There has been much speculation as to why God should have chosen to do so. What follows is not to add more speculation, but given that this is so, to look at some practical implications which being trustees have for us.

Most Christians would admit that, like our forefathers, we haven’t made a good job of our trusteeship. However, like anything else about us, our skill as trustees can be developed and corrected by the grace of God when it falls short of the perfection which he demands. It’s possible to learn how to do it better like anything else we do badly.

We don’t always recognize this. Whilst admitting that we have “sinned and fallen short of the glory of God” we forget that repentance, to be effectual, must include the serious purpose of amendment: doing better, in other words. How much easier if we could say with Heinrich Heim “God will pardon me: that’s his job” and could leave it at that!

Very well then. How shall we learn to be better trustees? The place to begin is by recognizing that God’s treasures are not all of one and the same kind. It should come as no surprise, therefore, that someone who has an aptitude for looking after treasures of one kind may be correspondingly less talented at safeguarding treasures of a another kind.

Experience tells us that, say, some people are better at conserving a garden, whilst others are better suited to looking after a picture collection and yet others at organizing a database.

This insight, so far from suggesting that we can leave to others such jobs as we dislike or are uninterested in, should prompt us firstly to recognize the skills in which we are deficient as being present in other people; and secondly to turn to them for advice and help in improving our own performances.

Unfortunately the popular idea of the omnicompetent priest who works unsupervised and unassisted has given rise to the belief that if he asks for help, or admits his shortcomings in a particular area of ministry, it must be a sign of failure; the truth is that there are far fewer failures amongst those who seek help when they need it than amongst those who do not.

So what are these treasures which God has committed into our safekeeping? There are three different categories. Let us refer to them as Creeds, Beads and Seeds.

By Creeds is meant “the faith once delivered to the saints”.

All of us have experienced in recent years the concerted attack on historic catholic faith. This attack has come not from those who do not profess to believe the faith, but from those who do.

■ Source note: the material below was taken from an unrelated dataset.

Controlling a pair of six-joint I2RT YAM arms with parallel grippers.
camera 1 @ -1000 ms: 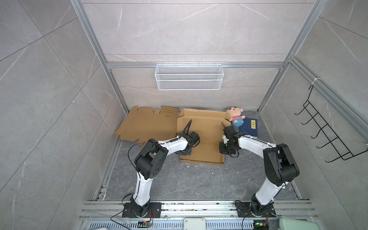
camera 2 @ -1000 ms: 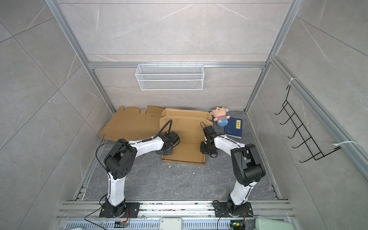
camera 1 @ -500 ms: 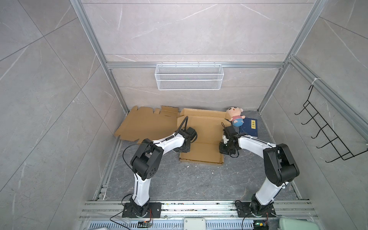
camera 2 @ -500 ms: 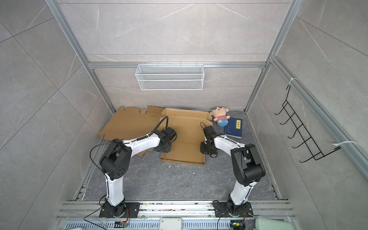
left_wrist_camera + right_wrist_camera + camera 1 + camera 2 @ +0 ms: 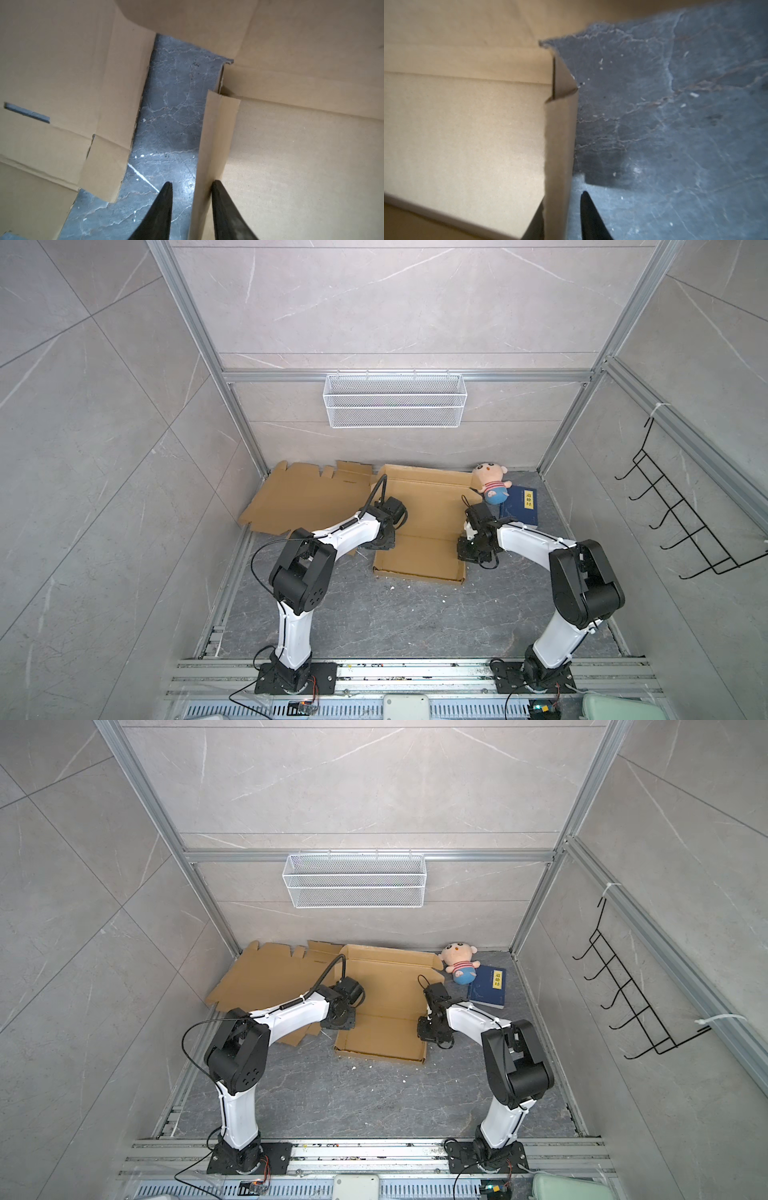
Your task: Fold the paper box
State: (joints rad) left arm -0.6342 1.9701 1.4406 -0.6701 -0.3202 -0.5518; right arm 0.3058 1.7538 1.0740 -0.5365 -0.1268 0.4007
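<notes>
At the centre of the surface (image 5: 415, 614): paper box (image 5: 422, 526), half formed, lid panel lying open toward the back, side walls raised.

Left wall (image 5: 207, 162): left jaws apart, straddling it, outer finger (image 5: 164, 207) clear of the card.

Right wall (image 5: 560, 145): right jaws at it, one finger (image 5: 589, 218) outside, the other hidden. You cannot tell whether they are clamped or loose.

Handling: pinch each wall low, near its crease; hold both upright together so the corners stay square.

Beside the box: flat cardboard sheet (image 5: 307, 502), plush doll (image 5: 490, 485), blue book (image 5: 519, 506).
</notes>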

It is rare nowadays to find oneself arguing with an atheist; more often one is defending the faith against fellow-Christians who would water it down, make it easier to accept, or generally reconcile it with whatever secular man currently “believes” (insofar as he really believes anything at all).

Although we must accept the need to present the faith entrusted to us in a way which will most readily be appreciated and understood by those whom we are called to serve, we can in no way accept that the truth which has been revealed by God and which we have the duty to proclaim, has, or could, change by one iota. Truth cannot change, but our presentation of it can, and should.

Christians’ understanding of the truth can and has been from time to time, faulty or incomplete. Not even the greatest saint understands fully the mind of God; but that is a very different thing from saying that the unchangeable truth, as such, doesn’t exist.

God has indeed revealed himself “at sundry times and in divers manners to our fathers through the prophets” and finally and completely in his Son Jesus Christ. What changes is not the truth itself, but our ability to grasp it given the limitations of culture, intelligence and personality to which we are all subject.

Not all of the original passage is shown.